Hey all, I have a suggestion that I thought could help to simplify downstream usage of OSV records, so just bringing it here for discussion - thank you!
Background
The OSV schema currently has database_specific and ecosystem_specific fields, which are great for custom data that doesn't fit into the rest of the schema.
However, there can be many cases where multiple databases relay the same types of data within these fields, but representations of them are inconsistent across records and databases. This is because there is no formal coordination between the *_specific fields, as they are intended for free-form data that is defined by the publishing database, therefore being outside the scope of the OSV schema.
This forces downstream tools and consumers to account for multiple inconsistent representations of metadata that can directly influence prioritisation and reporting workflows in vulnerability scanners.
For example, CWE classifications can help scanners categorize and prioritize vulnerabilities, such as determining that a vulnerability is malware-related (CWE-506). Currently, CWE information is commonly represented as an array named cwe_ids within database_specific, but this structure is not documented and cannot be relied upon as consistent by scanners.

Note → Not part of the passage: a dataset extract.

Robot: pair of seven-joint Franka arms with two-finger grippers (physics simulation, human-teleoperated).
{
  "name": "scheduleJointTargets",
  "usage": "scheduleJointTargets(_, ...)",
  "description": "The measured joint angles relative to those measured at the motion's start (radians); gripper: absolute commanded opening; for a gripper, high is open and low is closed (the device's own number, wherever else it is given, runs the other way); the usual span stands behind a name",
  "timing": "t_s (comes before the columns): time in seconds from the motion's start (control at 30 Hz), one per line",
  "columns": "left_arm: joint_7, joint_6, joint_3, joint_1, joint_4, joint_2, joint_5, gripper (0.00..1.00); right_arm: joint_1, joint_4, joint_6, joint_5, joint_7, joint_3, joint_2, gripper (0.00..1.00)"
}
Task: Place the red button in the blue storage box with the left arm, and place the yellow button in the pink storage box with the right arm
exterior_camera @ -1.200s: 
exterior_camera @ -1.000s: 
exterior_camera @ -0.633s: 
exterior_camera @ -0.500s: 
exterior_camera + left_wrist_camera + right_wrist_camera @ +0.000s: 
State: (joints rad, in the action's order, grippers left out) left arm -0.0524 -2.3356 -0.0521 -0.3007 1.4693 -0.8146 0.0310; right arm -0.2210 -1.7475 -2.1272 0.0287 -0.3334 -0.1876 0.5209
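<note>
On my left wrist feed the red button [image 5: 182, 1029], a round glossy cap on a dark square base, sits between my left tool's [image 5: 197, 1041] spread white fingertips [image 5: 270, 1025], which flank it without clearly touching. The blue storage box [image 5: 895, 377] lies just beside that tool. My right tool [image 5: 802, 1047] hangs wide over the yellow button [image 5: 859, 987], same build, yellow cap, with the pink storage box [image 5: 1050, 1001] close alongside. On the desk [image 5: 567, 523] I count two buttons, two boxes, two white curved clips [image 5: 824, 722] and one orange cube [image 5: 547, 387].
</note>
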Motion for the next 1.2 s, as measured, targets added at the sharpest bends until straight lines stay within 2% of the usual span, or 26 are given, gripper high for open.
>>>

At the same time, it may not be appropriate for certain types of metadata to be locked into the JSON schema validation as new fields, in order to keep the schema lean and backwards-compatible.

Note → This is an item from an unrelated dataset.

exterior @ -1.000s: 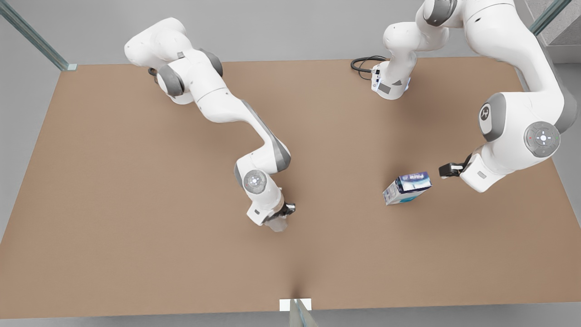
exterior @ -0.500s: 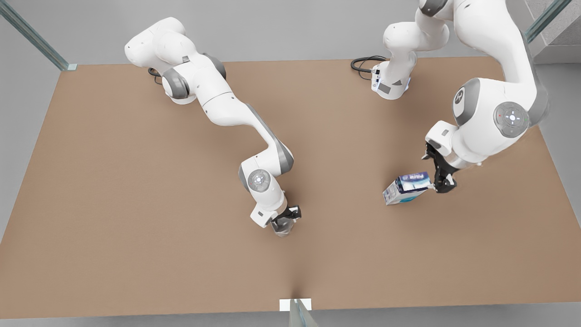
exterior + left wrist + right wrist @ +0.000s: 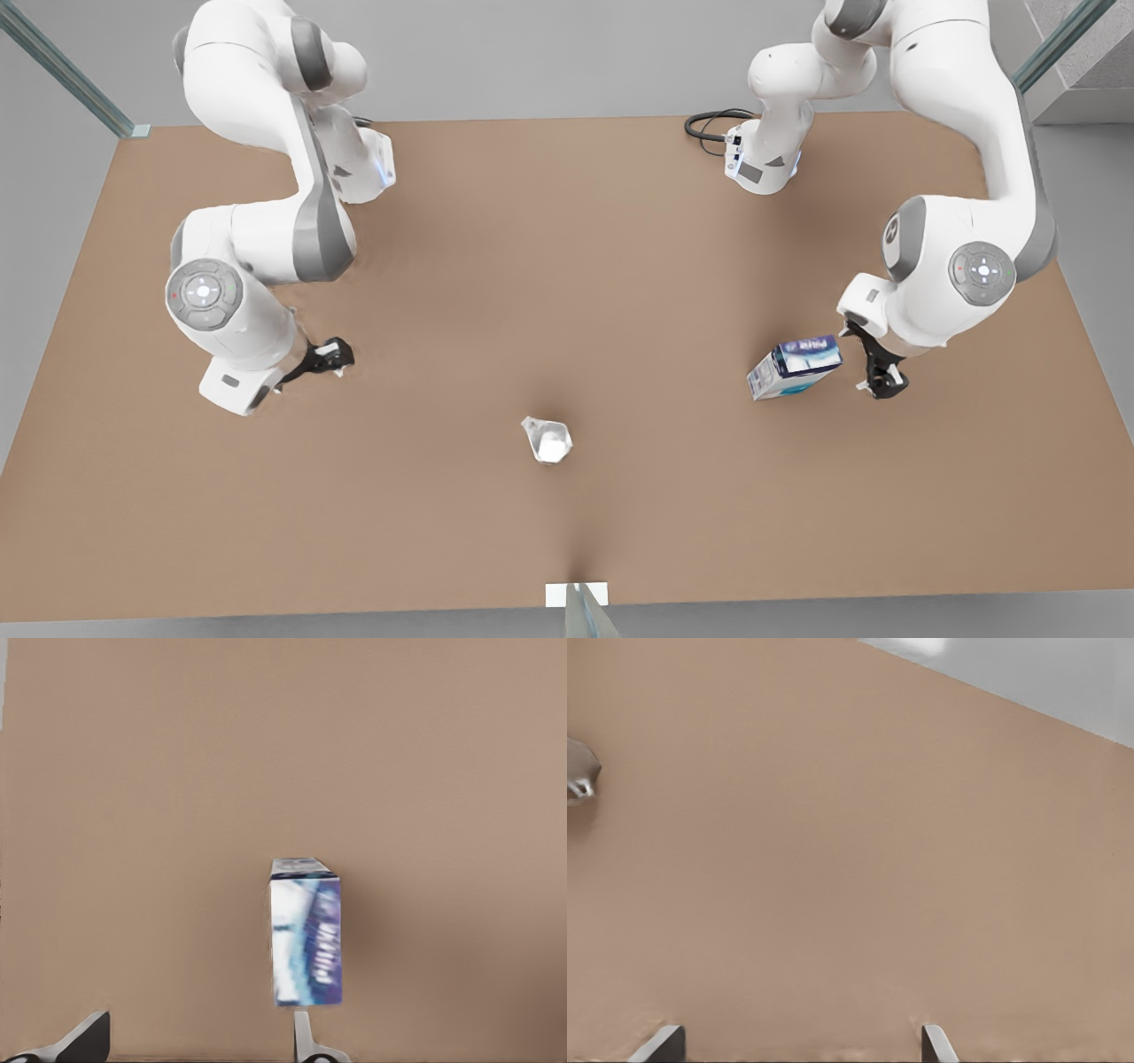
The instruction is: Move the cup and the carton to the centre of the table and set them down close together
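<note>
1. Right gripper [image 3: 330,357] has let go of the cup and backed off, fingers spread, empty.
2. Cup [image 3: 547,439] now sits alone mid-table [image 3: 567,266], so it's delivered.
3. Carton [image 3: 795,366] hasn't budged; left gripper [image 3: 877,372] hovers beside it, fingers apart.

Three cameras: one high up, two on the arms

The front view looks down from high above the big tan-brown table [image 3: 567,266], its near edge at the picture's bottom. The left wrist view sits low and close, facing the small blue and white box carton [image 3: 306,935], which the front view shares [image 3: 795,365]. The right wrist view faces bare tabletop.
</note>
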Robot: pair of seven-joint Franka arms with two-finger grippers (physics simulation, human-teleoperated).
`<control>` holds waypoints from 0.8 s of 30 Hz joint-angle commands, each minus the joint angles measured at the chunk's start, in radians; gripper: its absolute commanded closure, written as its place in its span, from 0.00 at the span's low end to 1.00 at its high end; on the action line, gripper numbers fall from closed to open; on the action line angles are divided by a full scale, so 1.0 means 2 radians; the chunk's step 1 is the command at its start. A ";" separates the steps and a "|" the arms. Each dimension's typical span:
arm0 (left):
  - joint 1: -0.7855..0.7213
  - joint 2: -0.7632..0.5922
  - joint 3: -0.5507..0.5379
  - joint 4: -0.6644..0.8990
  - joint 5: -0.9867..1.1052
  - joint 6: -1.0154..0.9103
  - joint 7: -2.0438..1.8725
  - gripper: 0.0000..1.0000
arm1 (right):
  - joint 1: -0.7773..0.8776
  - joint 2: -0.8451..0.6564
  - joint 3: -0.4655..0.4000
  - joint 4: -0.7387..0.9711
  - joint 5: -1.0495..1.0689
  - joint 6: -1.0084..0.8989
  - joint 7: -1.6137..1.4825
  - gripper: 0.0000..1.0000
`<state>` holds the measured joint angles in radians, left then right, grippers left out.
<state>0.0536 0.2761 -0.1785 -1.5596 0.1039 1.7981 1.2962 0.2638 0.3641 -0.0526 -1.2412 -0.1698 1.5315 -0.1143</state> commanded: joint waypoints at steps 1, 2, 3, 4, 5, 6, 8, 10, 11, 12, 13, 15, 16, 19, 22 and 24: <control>0.002 -0.002 0.000 -0.007 0.005 0.005 0.000 0.00 | -0.023 -0.017 0.016 -0.019 -0.009 0.000 0.001 0.00; 0.008 -0.002 0.000 -0.012 0.006 0.009 0.000 0.00 | -0.049 -0.070 0.018 -0.079 -0.010 0.012 0.029 0.00; 0.012 -0.003 0.000 -0.019 0.006 0.015 0.000 0.00 | -0.064 -0.097 0.019 -0.118 -0.009 0.024 0.039 0.00; 0.011 -0.003 0.000 -0.020 0.006 0.016 0.000 0.00 | -0.064 -0.096 0.019 -0.118 -0.009 0.023 0.052 0.00; 0.010 -0.009 0.000 -0.029 0.006 0.024 0.000 0.00 | -0.064 -0.095 0.019 -0.118 -0.009 0.020 0.056 0.00; 0.006 -0.015 -0.001 -0.034 0.006 0.027 0.000 0.00 | -0.063 -0.094 0.019 -0.118 -0.009 0.020 0.057 0.00; -0.008 -0.035 -0.003 -0.055 0.006 0.032 0.016 0.00 | -0.061 -0.093 0.019 -0.118 -0.009 0.018 0.072 0.00; -0.011 -0.050 -0.013 -0.071 0.004 0.033 0.038 0.00 | -0.062 -0.092 0.019 -0.116 -0.009 0.016 0.072 0.00; -0.011 -0.050 -0.013 -0.076 0.004 0.034 0.048 0.00 | -0.062 -0.092 0.019 -0.116 -0.009 0.016 0.072 0.00; -0.011 -0.050 -0.013 -0.080 0.004 0.035 0.048 0.00 | -0.063 -0.091 0.019 -0.116 -0.009 0.015 0.072 0.00; -0.011 -0.049 -0.013 -0.087 0.004 0.042 0.048 0.00 | -0.063 -0.091 0.019 -0.116 -0.009 0.015 0.072 0.00; -0.006 -0.044 -0.013 -0.088 0.003 0.042 0.048 0.00 | -0.063 -0.091 0.019 -0.116 -0.009 0.016 0.072 0.00; -0.005 -0.040 -0.013 -0.090 0.003 0.044 0.048 0.00 | -0.063 -0.090 0.019 -0.116 -0.009 0.016 0.072 0.00; 0.005 -0.038 -0.012 -0.112 0.003 0.066 0.042 0.00 | -0.063 -0.090 0.019 -0.116 -0.009 0.016 0.072 0.00; 0.008 -0.033 -0.011 -0.113 0.003 0.070 0.038 0.00 | -0.063 -0.090 0.019 -0.116 -0.009 0.016 0.073 0.00; 0.006 -0.034 -0.012 -0.126 0.003 0.085 0.038 0.00 | -0.063 -0.090 0.019 -0.116 -0.009 0.016 0.072 0.00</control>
<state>0.0608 0.2099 -0.2016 -1.8115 0.1093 1.9707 1.3714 0.1381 0.1841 -0.0153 -1.4742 -0.1872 1.5631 0.0307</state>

This suggestion proposes the addition of a metadata object to the JSON schema, whose purpose is to contain normative representations of commonly shared types of metadata.

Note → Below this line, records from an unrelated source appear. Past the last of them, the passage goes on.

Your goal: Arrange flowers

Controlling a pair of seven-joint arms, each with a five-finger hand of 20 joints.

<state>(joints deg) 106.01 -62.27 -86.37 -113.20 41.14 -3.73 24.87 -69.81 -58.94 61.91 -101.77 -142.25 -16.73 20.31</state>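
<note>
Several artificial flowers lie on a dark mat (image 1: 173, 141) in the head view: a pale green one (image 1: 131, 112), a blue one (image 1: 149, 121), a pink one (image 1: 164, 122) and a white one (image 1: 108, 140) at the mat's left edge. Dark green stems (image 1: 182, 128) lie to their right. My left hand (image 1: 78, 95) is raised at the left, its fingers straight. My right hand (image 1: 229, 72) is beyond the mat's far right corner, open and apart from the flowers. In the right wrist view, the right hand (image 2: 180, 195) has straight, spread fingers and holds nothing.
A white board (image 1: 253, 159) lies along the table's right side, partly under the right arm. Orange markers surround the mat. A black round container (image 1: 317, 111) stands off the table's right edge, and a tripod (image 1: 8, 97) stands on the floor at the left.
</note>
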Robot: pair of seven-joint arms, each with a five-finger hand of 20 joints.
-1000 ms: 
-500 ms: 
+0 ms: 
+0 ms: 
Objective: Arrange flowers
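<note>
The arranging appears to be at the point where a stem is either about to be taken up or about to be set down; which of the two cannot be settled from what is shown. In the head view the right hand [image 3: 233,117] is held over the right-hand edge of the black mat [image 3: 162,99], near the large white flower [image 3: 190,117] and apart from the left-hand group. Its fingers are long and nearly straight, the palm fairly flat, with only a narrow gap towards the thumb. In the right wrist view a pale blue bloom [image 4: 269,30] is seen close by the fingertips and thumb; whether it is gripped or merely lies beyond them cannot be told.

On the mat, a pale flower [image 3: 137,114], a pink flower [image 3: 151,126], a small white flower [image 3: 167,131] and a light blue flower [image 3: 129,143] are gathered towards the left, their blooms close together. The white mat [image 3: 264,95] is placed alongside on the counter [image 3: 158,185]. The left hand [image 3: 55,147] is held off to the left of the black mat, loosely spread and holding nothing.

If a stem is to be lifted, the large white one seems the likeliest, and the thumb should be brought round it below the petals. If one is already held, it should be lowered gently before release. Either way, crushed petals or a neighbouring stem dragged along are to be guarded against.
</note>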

The expected structure of subfields within metadata would be documented in this repository and validated through the linter (rather than immediately locked into the schema), in the same way that the linter is used to validate the content of existing fields.
These standards wouldn't be appropriate to define within *_specific fields, which are intentionally free-form and database-owned.
A coordinated structure of any new metadata subfield would be introduced via the normal repository approval process. To be eligible for standardisation in metadata, a field strictly must:
- Not be unique to a specific database or ecosystem.
- Have demonstrated downstream value for scanners and consumers.
If the expected format of a certain field is designated via metadata and is seen to become stable and widely adopted, it can be later be ratified in the schema (within metadata).
Therefore, only fields that are inherently metadata should be eligible. Fields that would logically belong within other schema properties (e.g., new types of severity scores, version ranges) would be out of scope.
A few other examples for which a common standard could be defined within metadata:
- CNA assigner - Useful for assessing scoring source trust or authority.
- KEV - Indicates known exploitation in the wild.
- SSVC - Enables decision-based prioritisation workflows.
- The recently proposed
symbols field - Useful for reachability analysis. As this data is currently fragmented across ecosystem_specific, perhaps it could be an appropriate candidate for normalization within metadata.
Pros
- Can prevent inconsistent representations of the same data across databases and ecosystems.
- This proposal does not introduce new expressive capability to OSV records. Instead, it provides a coordination mechanism for normalizing common types of metadata that currently can (and could) be fragmented across
database_specific and ecosystem_specific fields.
*_specific fields remain fully free-form and defined by the publishing database.
metadata is reserved for fields intended for use by multiple databases that require a predictable structure due to their high downstream value. It's a location from which downstream tools can interpret data without the need for maintaining bespoke parsing rules for different databases.
- Provides a clear stabilization path prior to potential schema ratification of a field. Pre-emptively defining a consistent structure through
metadata documentation and the linter can prevent fragmentation across *_specific fields before a field is ready for formal schema inclusion.
- Doesn't require additional fields to be locked into the schema.
- Downstream tools can use the linter to validate
metadata subfields before consuming them.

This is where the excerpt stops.